URL Encoding (Percent-Encoding) Explained

Guide · Updated 2026-06-08

URL encoding, also called percent-encoding, is the mechanism defined in RFC 3986 for representing characters in a URL that have special meaning or are not allowed to appear directly. Each such character is replaced by a percent sign (%) followed by two hexadecimal digits representing its byte value — for example, a space becomes %20. It exists so that data placed inside a URL is never confused with the URL's own structural syntax.

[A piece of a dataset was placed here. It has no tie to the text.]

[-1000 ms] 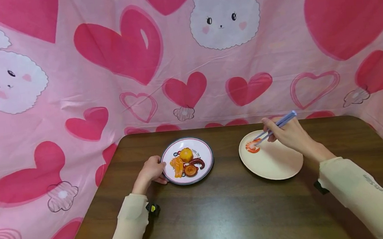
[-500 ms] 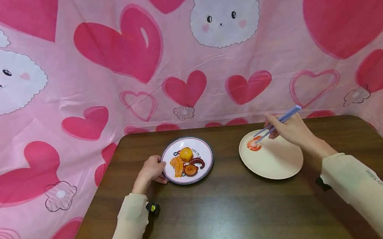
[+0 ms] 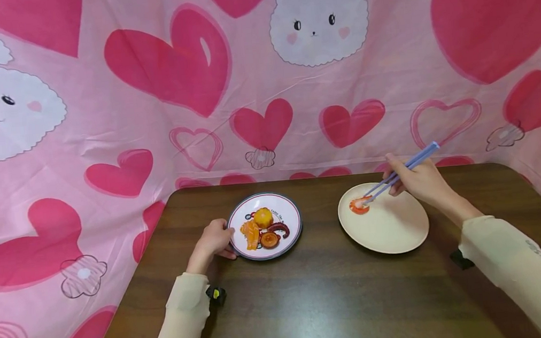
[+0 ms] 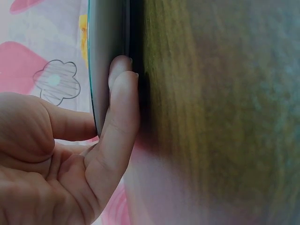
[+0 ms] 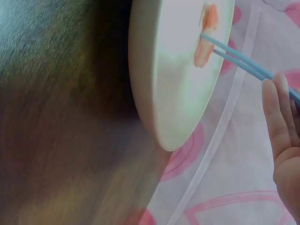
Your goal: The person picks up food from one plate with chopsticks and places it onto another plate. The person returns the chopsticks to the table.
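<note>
My left hand [image 3: 215,239] pinches the left rim of a white plate [image 3: 286,210] with a dark blue edge; in the left wrist view the thumb lies over the rim and the fingers [image 4: 123,101] are under it. On that plate sit a yellow round piece [image 3: 263,218], an orange striped slice [image 3: 251,235], a brown round piece [image 3: 270,240] and a dark red tentacle [image 3: 281,229]. My right hand [image 3: 418,180] holds a pair of blue chopsticks [image 3: 408,167]. Their tips are at an orange-and-white shrimp [image 3: 359,207] near the left rim of a cream plate [image 3: 392,231].
Both plates stand toward the back of a dark brown wooden table [image 3: 306,305], with a gap between them. Close behind the far edge hangs a pink cloth [image 3: 250,47] printed with hearts and rabbits, which also runs along the left and right sides.
My right hand has shifted to the right and the chopsticks have drawn back with it. The shrimp has turned and moved slightly right on the cream plate. My left hand stays at its plate.
</note>
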`<state>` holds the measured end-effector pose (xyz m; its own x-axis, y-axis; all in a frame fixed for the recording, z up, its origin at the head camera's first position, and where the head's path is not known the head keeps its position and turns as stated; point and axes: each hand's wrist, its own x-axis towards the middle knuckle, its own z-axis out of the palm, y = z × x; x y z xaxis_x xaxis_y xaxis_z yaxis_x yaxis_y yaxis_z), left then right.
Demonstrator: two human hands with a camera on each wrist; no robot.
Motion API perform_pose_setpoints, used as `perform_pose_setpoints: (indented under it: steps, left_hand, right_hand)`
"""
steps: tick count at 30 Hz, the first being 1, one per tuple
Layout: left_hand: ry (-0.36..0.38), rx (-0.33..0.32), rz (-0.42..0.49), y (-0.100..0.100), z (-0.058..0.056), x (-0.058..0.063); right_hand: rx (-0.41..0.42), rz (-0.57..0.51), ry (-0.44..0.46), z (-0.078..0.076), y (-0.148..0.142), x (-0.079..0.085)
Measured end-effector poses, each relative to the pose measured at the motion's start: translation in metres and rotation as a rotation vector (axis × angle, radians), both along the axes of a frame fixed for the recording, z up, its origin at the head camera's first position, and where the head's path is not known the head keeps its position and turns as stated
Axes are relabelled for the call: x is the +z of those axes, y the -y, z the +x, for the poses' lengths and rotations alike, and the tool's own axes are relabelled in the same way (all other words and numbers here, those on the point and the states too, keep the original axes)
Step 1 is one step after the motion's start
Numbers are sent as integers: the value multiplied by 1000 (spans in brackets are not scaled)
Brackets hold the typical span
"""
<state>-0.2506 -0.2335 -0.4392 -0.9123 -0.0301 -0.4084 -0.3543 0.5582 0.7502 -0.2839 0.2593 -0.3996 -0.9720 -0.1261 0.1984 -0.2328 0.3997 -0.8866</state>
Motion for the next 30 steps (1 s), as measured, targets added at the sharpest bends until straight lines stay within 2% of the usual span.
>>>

What percent-encoding actually is

A URL is not free-form text. It has a strict grammar — a scheme, a host, a path, an optional query string after ?, and an optional fragment after #. Each part is separated by specific delimiter characters. The problem is obvious as soon as your data itself contains one of those delimiters: if a search term contains an ampersand, how does the server know it is part of the term rather than the start of the next parameter?

Percent-encoding solves this by escaping. The character is first represented as one or more bytes (using UTF-8 for non-ASCII characters), and each byte is written as a percent sign followed by its two-digit hexadecimal value. A space is byte 0x20, so it encodes to %20. The ampersand is 0x26, so it becomes %26. RFC 3986 recommends uppercase hex digits (%2F, not %2f), though decoders must accept both.

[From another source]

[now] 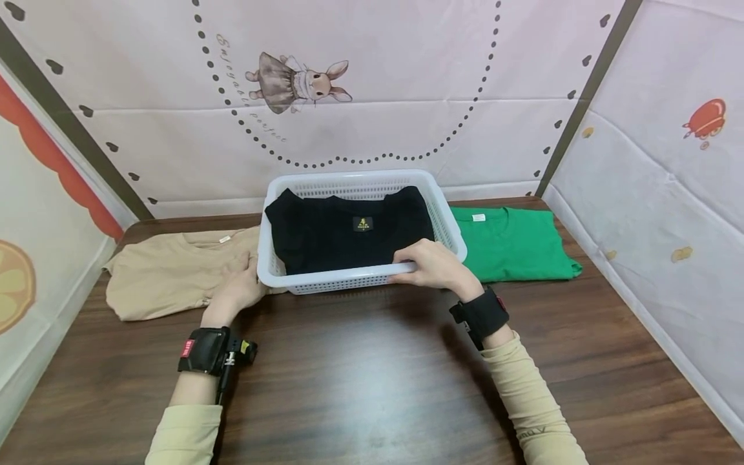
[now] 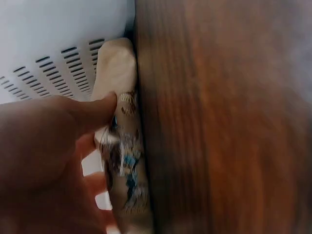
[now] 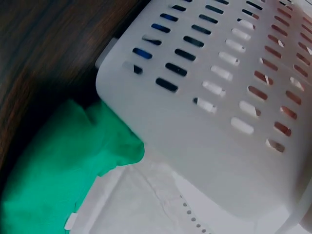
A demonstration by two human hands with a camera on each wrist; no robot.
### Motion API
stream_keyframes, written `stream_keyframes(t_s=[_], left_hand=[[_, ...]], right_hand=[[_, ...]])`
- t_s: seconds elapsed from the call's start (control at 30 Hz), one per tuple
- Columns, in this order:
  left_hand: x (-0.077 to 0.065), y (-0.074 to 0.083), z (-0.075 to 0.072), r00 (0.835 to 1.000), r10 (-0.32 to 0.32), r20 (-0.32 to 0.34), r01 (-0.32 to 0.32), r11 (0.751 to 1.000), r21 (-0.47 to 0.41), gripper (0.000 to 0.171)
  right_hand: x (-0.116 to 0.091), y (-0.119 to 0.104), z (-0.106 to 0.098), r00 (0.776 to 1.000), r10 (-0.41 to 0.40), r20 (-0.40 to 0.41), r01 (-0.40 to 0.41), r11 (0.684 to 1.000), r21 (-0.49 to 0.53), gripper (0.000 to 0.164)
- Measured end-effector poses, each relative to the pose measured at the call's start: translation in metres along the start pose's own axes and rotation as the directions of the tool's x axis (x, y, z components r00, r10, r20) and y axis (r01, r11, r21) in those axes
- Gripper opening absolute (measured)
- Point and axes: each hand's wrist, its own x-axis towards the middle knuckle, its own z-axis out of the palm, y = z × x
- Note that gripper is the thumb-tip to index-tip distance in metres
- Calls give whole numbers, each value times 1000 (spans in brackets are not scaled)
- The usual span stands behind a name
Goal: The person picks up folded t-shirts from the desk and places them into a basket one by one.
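A white plastic basket [image 1: 337, 276] with slotted walls stands at the back middle of the table, tilted slightly. A folded black T-shirt [image 1: 325, 236] with a neck label lies in it. My right hand [image 1: 433, 263] grips the basket's front rim near its right corner; the right wrist view shows the basket's slotted wall [image 3: 195, 126]. Against the basket's left side, my left hand [image 1: 239, 287] holds the front right part of a folded beige T-shirt [image 1: 168, 274]. In the left wrist view, the thumb lies on the shirt's printed folded edge [image 2: 127, 161], with the other fingers partly hidden behind it.
A folded green T-shirt [image 1: 514, 245] lies right of the basket, partly hidden by it. The dark wooden table [image 1: 360, 381] reaches forward to the printed cloth wall [image 1: 395, 129] at the back, with similar walls on both sides.
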Motion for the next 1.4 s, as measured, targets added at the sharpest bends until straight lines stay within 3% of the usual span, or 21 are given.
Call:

The decoding side simply reverses this: it scans for a % sign, reads the next two hex digits, and substitutes the resulting byte. This round trip is what lets arbitrary data — including spaces, slashes, and non-English characters — travel safely inside a structured URL.

Reserved vs. unreserved characters

RFC 3986 divides characters into two groups that determine whether encoding is required. The unreserved set never needs encoding: the uppercase and lowercase ASCII letters, the digits 0-9, and four punctuation marks — hyphen (-), period (.), underscore (_), and tilde (~). These characters always represent themselves and can appear literally anywhere in a URL.

The reserved set is made of delimiters that carry structural meaning. RFC 3986 splits these into general delimiters (gen-delims): colon, forward slash, question mark, hash, square brackets, and the at sign — and sub-delimiters (sub-delims): the exclamation mark, dollar sign, ampersand, apostrophe, parentheses, asterisk, plus, comma, semicolon, and equals sign.

The rule of thumb: a reserved character may appear unencoded only when you intend it as a delimiter. The moment it is part of your data rather than the URL's structure, it must be percent-encoded. Everything outside both sets — control characters, the space, and all non-ASCII characters — must always be encoded.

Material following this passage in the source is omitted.